This article is based on TPC-C 5.11
We provide a brief summary of TPC-C, though a reader is encouraged to read the TPC-C specification first. TPC-C simulates the database of a wholesale company. It includes a number of warehouses, each maintaining stocks for 100,000 items and covering 10 districts with 3,000 customers in each. It consists of nine tables (WAREHOUSE, DISTRICT, CUSTOMER, HISTORY, ORDER, NEW-ORDER, ORDER-LINE, STOCK, and ITEM) and five types of transactions:
The TPC-C specification further specifies the distribution of these five types of transactions: New-Order 45%, Payment 43%, Order-Status 4%, Delivery 4%, and Stock-Level 4%. Because of randomness in the workload, a small deviation from such distribution is allowed.
TPC-C adds a wait time, including a keying time and a think time, before each transaction to simulate the user’s behavior of typing keyboard and thinking before making a decision. Each warehouse has ten terminals, one for each district, which means each warehouse can have at most ten concurrent transactions. Note that vanilla TPC-C does not allow tuning of these parameters, except the number of warehouses. However, research prototypes often tune some of them and we analyze the reasons and effects of such tuning in this section.
A database transaction usually contains multiple SQL statements. There are two typical ways to store and run a multi-statement transaction: 1) The developer can predefine the whole transaction, including all its statements, as a "stored procedure" on the database side. A stored procedure looks like a function in most programming languages: it can take arguments from the caller; it can use IF or LOOP statements internally to control what SQL statements to run and how many iterations to run. A client, which is typically a web application, can call a stored procedure by giving the name and the arguments of the stored procedure, much like calling a function; 2) A client can send SQL statements one by one to the database through a network connection. This approach is often called "interactive transactions", because the client interacts with the database to determine what to do next. In this approach, the logic (e.g., what statements to run and how many iterations, etc) is performed at the client side.

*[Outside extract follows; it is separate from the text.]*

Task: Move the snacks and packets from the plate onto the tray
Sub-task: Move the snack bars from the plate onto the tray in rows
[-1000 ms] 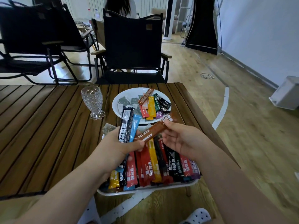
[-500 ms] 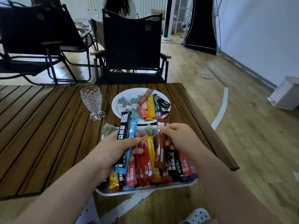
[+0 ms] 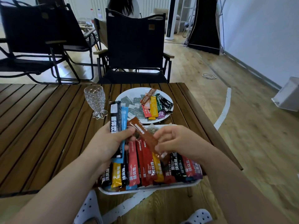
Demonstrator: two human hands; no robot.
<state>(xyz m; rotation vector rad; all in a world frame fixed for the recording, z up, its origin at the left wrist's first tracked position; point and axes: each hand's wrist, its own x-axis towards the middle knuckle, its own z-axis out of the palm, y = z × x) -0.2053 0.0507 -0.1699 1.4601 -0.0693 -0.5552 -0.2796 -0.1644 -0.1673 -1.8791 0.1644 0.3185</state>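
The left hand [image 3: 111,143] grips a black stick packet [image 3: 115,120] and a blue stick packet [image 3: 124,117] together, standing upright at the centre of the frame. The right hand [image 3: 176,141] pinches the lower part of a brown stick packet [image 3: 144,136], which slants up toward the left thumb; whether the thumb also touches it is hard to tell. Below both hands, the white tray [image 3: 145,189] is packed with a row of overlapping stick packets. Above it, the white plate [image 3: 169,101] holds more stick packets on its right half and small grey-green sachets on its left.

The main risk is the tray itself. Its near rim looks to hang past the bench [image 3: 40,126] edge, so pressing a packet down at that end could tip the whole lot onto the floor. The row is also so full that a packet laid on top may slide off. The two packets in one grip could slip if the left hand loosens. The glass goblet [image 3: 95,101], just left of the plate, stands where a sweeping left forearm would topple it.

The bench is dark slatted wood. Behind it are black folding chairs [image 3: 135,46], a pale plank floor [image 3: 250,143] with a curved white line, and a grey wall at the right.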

The stored procedure mode has an obvious performance benefit. When a transaction contains multiple statements, a stored procedure needs only two network I/Os, one from the client to the database server to start the stored procedure and one from the database server to the client to send the reply. Interactive transactions, however, need two network I/Os for each SQL statement, which incurs a significantly higher network overhead. Furthermore, for a stored procedure, since all statements and logic are predefined, it may be possible to statically analyze its code to find optimization opportunities---this is widely used in research papers, but such static analysis is much harder, if not impossible, for interactive transactions.
The TPC-C specification does not require to use stored procedures or interactive transactions, although it presents a sample implementation in stored procedures in its appendix. For the performance benefit mentioned above, most industrial companies which submit their scores for TPC-C use stored procedures; for the static analysis opportunities mentioned above, many research works use stored procedures as well. However, multiple studies have shown that, in practice, database administrators are often reluctant to use stored procedures and many real-world applications use interactive transactions or a mix of stored procedures and interactive transactions.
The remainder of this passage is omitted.